**WHAT THIS TASK INVOLVES**
Give the data again exactly as it appears.

**DATA EXCERPT**
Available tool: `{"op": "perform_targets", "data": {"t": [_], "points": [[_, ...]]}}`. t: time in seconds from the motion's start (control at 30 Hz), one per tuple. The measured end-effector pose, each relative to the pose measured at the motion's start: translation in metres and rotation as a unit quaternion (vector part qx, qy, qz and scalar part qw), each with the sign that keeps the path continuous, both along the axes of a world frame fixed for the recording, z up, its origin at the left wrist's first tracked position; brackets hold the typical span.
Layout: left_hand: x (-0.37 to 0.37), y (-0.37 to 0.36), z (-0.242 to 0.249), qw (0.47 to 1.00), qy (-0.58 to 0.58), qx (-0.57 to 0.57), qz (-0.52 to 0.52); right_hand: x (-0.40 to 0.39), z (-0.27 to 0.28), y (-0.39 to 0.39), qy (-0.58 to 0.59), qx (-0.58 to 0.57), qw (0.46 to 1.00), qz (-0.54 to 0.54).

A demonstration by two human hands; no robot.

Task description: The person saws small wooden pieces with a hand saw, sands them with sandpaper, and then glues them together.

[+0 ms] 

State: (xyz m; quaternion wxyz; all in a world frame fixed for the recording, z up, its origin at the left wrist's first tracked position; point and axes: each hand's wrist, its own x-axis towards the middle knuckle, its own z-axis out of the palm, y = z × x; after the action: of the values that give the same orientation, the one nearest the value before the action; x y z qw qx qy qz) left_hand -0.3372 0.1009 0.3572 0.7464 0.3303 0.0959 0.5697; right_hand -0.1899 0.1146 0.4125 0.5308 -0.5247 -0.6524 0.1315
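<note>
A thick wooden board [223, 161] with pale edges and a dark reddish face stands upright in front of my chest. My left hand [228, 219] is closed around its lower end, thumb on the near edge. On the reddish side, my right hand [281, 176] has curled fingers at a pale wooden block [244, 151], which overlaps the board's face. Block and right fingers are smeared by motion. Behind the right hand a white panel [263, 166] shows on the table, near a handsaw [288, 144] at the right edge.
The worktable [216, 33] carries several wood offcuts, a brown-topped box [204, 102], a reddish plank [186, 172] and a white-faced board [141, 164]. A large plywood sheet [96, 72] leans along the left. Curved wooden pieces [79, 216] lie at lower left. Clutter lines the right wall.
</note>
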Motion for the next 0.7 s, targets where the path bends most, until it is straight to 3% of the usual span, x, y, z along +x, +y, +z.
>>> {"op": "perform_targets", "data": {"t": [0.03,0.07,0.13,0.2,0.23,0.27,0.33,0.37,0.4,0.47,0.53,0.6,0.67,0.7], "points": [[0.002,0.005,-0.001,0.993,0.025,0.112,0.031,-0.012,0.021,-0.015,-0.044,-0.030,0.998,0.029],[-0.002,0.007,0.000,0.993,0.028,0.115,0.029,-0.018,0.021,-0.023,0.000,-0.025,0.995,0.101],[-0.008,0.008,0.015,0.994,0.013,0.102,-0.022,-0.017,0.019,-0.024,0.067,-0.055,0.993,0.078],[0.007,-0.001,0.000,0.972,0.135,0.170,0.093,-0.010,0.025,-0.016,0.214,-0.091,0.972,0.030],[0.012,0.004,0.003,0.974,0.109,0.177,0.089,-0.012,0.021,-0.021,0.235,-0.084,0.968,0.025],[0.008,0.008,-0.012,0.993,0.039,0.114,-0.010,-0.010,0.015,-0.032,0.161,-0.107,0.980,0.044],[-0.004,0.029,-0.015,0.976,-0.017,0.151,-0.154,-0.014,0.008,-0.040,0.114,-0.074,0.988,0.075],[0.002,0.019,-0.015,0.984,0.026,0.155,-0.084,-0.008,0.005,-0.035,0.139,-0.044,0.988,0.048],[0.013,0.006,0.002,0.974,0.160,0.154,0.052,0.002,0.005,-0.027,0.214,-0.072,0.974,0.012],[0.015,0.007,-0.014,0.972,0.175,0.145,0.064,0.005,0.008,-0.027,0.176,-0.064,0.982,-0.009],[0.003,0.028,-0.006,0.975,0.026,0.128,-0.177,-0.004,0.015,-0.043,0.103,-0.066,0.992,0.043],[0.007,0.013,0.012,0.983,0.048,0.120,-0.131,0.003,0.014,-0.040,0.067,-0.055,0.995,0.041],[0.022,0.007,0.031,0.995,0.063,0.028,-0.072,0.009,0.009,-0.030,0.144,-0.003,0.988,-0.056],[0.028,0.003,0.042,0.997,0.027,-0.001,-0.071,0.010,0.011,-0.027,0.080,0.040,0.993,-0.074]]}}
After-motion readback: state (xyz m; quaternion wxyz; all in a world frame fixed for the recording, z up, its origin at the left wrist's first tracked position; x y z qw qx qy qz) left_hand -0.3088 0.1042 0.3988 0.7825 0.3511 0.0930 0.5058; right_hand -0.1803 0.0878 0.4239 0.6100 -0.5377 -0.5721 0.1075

**RESULT OF THIS TASK**
Available tool: `{"op": "perform_targets", "data": {"t": [_], "points": [[_, ...]]}}`. t: time in seconds from the motion's start (control at 30 Hz), one per tuple. The measured end-effector pose, each relative to the pose measured at the motion's start: translation in metres and rotation as a unit quaternion (vector part qx, qy, qz and scalar part qw), each with the sign that keeps the path continuous, both along the axes of a world frame fixed for the recording, z up, its origin at the left wrist's first tracked position; brackets hold the typical span.
Layout: left_hand: x (-0.37 to 0.37), y (-0.37 to 0.36), z (-0.242 to 0.249), qw (0.47 to 1.00), qy (-0.58 to 0.58), qx (-0.57 to 0.57), qz (-0.52 to 0.52); right_hand: x (-0.40 to 0.39), z (-0.27 to 0.28), y (-0.39 to 0.39), qy (-0.58 to 0.59), qx (-0.58 to 0.57), qw (0.46 to 1.00), qz (-0.54 to 0.54).

A demonstration by two human hands; no robot.

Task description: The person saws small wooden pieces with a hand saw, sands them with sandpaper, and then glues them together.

[+0 ms] 

State: (xyz m; quaternion wxyz; all in a world frame fixed for the recording, z up, its origin at the left wrist's first tracked position; point and axes: each hand's wrist, its own x-axis towards the middle knuckle, its own z-axis out of the palm, y = z × x; after the action: of the values that give the same orientation, the one nearest the value before the action; x y z qw qx qy qz) left_hand -0.3372 0.1009 0.3572 0.7464 0.3303 0.0959 0.5697; right_hand -0.1899 0.1146 0.4125 0.5308 -0.5247 -0.6524 0.1315
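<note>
A thick wooden board [223, 161] with pale edges and a dark reddish face stands upright in front of my chest. My left hand [228, 219] is closed around its lower end, thumb on the near edge. On the reddish side, my right hand [281, 176] has curled fingers at a pale wooden block [244, 151], which overlaps the board's face. Block and right fingers are smeared by motion. Behind the right hand a white panel [263, 166] shows on the table, near a handsaw [288, 144] at the right edge.
The worktable [216, 33] carries several wood offcuts, a brown-topped box [204, 102], a reddish plank [186, 172] and a white-faced board [141, 164]. A large plywood sheet [96, 72] leans along the left. Curved wooden pieces [79, 216] lie at lower left. Clutter lines the right wall.
</note>
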Motion for the next 0.7 s, targets where the path bends most, until it is straight to 3% of the usual span, x, y, z along +x, +y, +z.
>>> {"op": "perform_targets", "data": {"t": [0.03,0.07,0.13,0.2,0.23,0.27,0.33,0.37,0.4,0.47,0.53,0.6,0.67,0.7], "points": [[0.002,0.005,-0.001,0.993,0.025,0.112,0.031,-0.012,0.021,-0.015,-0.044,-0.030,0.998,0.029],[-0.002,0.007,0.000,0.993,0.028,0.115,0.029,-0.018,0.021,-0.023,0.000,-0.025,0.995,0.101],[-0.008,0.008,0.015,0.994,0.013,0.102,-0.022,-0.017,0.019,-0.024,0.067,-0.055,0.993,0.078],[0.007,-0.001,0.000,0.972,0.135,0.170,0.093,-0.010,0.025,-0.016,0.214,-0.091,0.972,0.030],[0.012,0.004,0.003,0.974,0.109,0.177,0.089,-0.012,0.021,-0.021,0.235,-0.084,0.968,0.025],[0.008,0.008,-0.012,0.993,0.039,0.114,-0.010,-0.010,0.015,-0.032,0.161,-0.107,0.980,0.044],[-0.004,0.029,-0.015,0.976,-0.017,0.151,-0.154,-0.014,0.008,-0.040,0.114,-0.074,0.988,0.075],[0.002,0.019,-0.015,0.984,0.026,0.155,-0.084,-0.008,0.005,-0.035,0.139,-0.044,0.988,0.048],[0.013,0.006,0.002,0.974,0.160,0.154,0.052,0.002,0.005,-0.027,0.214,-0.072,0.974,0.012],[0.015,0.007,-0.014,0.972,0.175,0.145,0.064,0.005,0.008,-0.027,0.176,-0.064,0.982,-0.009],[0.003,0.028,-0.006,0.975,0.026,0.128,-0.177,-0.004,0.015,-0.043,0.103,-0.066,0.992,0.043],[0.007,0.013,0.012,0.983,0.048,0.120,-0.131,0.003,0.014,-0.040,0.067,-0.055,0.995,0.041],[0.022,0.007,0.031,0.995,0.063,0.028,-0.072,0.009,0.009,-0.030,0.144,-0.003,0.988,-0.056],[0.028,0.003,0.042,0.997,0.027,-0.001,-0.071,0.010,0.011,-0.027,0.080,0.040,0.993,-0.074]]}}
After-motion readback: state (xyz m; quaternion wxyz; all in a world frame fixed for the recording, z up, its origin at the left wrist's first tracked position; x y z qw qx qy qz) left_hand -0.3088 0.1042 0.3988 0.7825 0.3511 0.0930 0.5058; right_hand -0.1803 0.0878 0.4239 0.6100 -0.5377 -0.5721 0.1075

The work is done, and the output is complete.